* **Problem to solve**: From the data that follows, report how many lines hold the string "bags", giving only the number.

* **Data provided**:
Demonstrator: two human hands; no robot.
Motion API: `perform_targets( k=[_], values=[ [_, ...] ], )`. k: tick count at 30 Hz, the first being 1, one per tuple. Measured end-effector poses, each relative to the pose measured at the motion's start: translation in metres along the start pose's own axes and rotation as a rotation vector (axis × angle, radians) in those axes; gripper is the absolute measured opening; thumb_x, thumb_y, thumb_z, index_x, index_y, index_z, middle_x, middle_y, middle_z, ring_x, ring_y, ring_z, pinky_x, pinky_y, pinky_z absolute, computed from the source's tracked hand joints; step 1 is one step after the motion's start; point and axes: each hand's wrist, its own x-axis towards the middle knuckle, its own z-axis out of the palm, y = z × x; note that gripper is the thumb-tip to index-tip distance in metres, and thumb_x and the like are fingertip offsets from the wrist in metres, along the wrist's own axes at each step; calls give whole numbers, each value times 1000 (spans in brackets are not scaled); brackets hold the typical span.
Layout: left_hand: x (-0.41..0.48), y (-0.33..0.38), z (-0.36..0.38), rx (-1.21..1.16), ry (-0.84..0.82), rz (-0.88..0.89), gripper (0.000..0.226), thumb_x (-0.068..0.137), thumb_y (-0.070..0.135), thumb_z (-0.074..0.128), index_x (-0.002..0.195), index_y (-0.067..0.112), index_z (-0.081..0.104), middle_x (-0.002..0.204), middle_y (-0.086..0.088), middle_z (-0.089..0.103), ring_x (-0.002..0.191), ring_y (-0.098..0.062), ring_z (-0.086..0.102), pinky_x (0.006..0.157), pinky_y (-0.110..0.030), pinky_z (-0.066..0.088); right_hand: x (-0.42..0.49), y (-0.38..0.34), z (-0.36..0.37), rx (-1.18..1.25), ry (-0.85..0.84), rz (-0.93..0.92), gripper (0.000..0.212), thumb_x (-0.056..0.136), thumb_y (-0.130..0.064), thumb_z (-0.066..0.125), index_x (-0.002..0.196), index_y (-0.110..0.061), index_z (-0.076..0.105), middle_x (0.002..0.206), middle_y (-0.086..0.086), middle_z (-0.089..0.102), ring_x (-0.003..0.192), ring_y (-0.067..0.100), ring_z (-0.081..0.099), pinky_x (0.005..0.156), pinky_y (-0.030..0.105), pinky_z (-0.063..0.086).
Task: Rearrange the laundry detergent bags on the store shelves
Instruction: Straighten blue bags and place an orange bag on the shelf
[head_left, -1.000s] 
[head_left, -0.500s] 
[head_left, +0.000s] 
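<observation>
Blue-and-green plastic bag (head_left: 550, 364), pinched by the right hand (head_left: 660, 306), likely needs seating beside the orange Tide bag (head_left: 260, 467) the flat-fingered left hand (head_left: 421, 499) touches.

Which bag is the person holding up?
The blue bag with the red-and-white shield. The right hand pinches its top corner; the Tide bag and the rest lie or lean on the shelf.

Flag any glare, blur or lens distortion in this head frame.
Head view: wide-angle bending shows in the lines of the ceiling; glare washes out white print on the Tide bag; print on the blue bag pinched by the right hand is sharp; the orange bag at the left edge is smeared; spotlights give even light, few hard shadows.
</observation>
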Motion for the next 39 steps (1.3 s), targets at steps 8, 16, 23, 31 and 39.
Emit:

* **Exercise result**: 2